Recorded data:
========

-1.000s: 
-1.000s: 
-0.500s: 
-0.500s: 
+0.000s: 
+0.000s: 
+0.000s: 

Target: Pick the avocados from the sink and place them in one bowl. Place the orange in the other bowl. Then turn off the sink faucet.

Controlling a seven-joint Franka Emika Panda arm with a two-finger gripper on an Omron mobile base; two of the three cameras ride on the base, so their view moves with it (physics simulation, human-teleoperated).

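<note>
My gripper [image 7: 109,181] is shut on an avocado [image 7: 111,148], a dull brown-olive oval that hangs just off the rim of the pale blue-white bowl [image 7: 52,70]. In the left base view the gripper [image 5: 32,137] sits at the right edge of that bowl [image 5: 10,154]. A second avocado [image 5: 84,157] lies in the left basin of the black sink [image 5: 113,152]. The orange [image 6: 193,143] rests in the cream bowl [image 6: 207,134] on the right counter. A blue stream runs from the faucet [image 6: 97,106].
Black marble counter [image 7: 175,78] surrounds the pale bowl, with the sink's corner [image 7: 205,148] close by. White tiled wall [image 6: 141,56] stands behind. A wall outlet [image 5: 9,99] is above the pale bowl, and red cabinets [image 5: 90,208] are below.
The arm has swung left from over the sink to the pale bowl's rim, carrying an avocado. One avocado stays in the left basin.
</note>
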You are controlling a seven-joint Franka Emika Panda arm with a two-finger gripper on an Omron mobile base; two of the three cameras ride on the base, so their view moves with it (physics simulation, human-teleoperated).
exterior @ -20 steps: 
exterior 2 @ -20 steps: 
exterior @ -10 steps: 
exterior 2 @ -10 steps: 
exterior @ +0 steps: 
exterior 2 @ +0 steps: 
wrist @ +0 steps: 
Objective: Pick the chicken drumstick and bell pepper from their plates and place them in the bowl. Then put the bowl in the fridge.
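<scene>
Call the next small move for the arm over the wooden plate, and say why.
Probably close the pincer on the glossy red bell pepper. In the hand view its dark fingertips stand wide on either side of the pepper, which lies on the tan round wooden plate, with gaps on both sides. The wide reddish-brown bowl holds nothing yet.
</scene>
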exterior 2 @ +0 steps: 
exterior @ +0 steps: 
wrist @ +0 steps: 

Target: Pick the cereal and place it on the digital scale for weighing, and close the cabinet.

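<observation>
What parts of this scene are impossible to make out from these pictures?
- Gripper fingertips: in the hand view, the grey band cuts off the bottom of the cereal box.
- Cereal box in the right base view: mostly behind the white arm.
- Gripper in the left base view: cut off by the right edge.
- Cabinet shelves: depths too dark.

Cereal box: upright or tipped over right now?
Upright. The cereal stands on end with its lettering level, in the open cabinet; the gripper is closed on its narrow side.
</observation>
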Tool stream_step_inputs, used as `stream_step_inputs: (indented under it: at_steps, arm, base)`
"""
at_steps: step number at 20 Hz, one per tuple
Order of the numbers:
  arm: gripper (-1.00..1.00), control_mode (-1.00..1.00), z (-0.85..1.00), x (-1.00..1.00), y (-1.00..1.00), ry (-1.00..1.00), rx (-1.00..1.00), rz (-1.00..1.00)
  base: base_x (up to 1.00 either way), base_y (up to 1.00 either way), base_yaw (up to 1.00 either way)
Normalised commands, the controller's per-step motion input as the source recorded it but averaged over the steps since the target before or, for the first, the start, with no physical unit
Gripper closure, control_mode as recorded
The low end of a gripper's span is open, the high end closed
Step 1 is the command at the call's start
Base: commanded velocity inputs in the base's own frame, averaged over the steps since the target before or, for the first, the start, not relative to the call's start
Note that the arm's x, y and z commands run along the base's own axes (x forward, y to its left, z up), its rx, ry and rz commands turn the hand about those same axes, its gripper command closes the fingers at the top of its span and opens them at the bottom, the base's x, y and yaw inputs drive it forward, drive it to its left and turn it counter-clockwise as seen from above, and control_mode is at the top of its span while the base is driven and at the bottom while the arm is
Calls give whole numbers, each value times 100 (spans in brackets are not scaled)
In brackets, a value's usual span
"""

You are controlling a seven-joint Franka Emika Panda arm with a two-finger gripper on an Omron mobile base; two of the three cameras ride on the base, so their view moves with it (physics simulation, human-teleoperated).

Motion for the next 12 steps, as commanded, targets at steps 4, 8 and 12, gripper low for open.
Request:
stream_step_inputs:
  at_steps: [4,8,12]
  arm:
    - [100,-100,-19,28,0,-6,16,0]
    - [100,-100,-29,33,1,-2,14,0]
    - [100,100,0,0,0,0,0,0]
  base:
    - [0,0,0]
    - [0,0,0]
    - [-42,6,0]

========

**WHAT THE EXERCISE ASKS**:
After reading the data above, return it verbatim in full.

**RESULT OF THE TASK**:
-1.000s: 
-1.000s: 
-0.500s: 
-0.500s: 
+0.000s: 
+0.000s: 
+0.000s: 

Target: Pick the avocados from the sink and place them in one bowl. Place the orange in the other bowl. Then turn off the sink faucet.

Controlling a seven-joint Franka Emika Panda arm with a two-finger gripper on an Omron mobile base; two of the three cameras ride on the base, so their view moves with it (physics simulation, human-teleoperated).

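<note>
My gripper [image 7: 109,181] is shut on an avocado [image 7: 111,148], a dull brown-olive oval that hangs just off the rim of the pale blue-white bowl [image 7: 52,70]. In the left base view the gripper [image 5: 32,137] sits at the right edge of that bowl [image 5: 10,154]. A second avocado [image 5: 84,157] lies in the left basin of the black sink [image 5: 113,152]. The orange [image 6: 193,143] rests in the cream bowl [image 6: 207,134] on the right counter. A blue stream runs from the faucet [image 6: 97,106].
Black marble counter [image 7: 175,78] surrounds the pale bowl, with the sink's corner [image 7: 205,148] close by. White tiled wall [image 6: 141,56] stands behind. A wall outlet [image 5: 9,99] is above the pale bowl, and red cabinets [image 5: 90,208] are below.
The arm has swung left from over the sink to the pale bowl's rim, carrying an avocado. One avocado stays in the left basin.
</note>
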You are controlling a seven-joint Franka Emika Panda arm with a two-finger gripper on an Omron mobile base; two of the three cameras ride on the base, so their view moves with it (physics simulation, human-teleoperated).
exterior @ -20 steps: 
exterior 2 @ -20 steps: 
exterior @ -10 steps: 
exterior 2 @ -10 steps: 
exterior @ +0 steps: 
exterior 2 @ +0 steps: 
wrist @ +0 steps: 
Objective: Pick the chicken drumstick and bell pepper from their plates and place them in the bowl. Then put the bowl in the fridge.
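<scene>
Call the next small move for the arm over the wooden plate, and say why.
Probably close the pincer on the glossy red bell pepper. In the hand view its dark fingertips stand wide on either side of the pepper, which lies on the tan round wooden plate, with gaps on both sides. The wide reddish-brown bowl holds nothing yet.
</scene>
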exterior 2 @ +0 steps: 
exterior @ +0 steps: 
wrist @ +0 steps: 

Target: Pick the cereal and place it on the digital scale for weighing, and close the cabinet.

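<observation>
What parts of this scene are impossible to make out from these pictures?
- Gripper fingertips: in the hand view, the grey band cuts off the bottom of the cereal box.
- Cereal box in the right base view: mostly behind the white arm.
- Gripper in the left base view: cut off by the right edge.
- Cabinet shelves: depths too dark.

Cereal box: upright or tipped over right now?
Upright. The cereal stands on end with its lettering level, in the open cabinet; the gripper is closed on its narrow side.
</observation>
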Tool stream_step_inputs, used as `stream_step_inputs: (indented under it: at_steps, arm, base)`
"""
at_steps: step number at 20 Hz, one per tuple
Order of the numbers:
  arm: gripper (-1.00..1.00), control_mode (-1.00..1.00), z (-0.85..1.00), x (-1.00..1.00), y (-1.00..1.00), ry (-1.00..1.00), rx (-1.00..1.00), rz (-1.00..1.00)
  base: base_x (up to 1.00 either way), base_y (up to 1.00 either way), base_yaw (up to 1.00 either way)
Normalised commands, the controller's per-step motion input as the source recorded it but averaged over the steps since the target before or, for the first, the start, with no physical unit
Gripper closure, control_mode as recorded
The low end of a gripper's span is open, the high end closed
Step 1 is the command at the call's start
Base: commanded velocity inputs in the base's own frame, averaged over the steps since the target before or, for the first, the start, not relative to the call's start
Note that the arm's x, y and z commands run along the base's own axes (x forward, y to its left, z up), its rx, ry and rz commands turn the hand about those same axes, its gripper command closes the fingers at the top of its span and opens them at the bottom, the base's x, y and yaw inputs drive it forward, drive it to its left and turn it counter-clockwise as seen from above, and control_mode is at the top of its span while the base is driven and at the bottom while the arm is
Calls give whole numbers, each value times 100 (spans in brackets are not scaled)
In brackets, a value's usual span
"""

You are controlling a seven-joint Franka Emika Panda arm with a two-finger gripper on an Omron mobile base; two of the three cameras ride on the base, so their view moves with it (physics simulation, human-teleoperated).

Motion for the next 12 steps, as commanded, targets at steps 4, 8 and 12, gripper low for open.
Request:
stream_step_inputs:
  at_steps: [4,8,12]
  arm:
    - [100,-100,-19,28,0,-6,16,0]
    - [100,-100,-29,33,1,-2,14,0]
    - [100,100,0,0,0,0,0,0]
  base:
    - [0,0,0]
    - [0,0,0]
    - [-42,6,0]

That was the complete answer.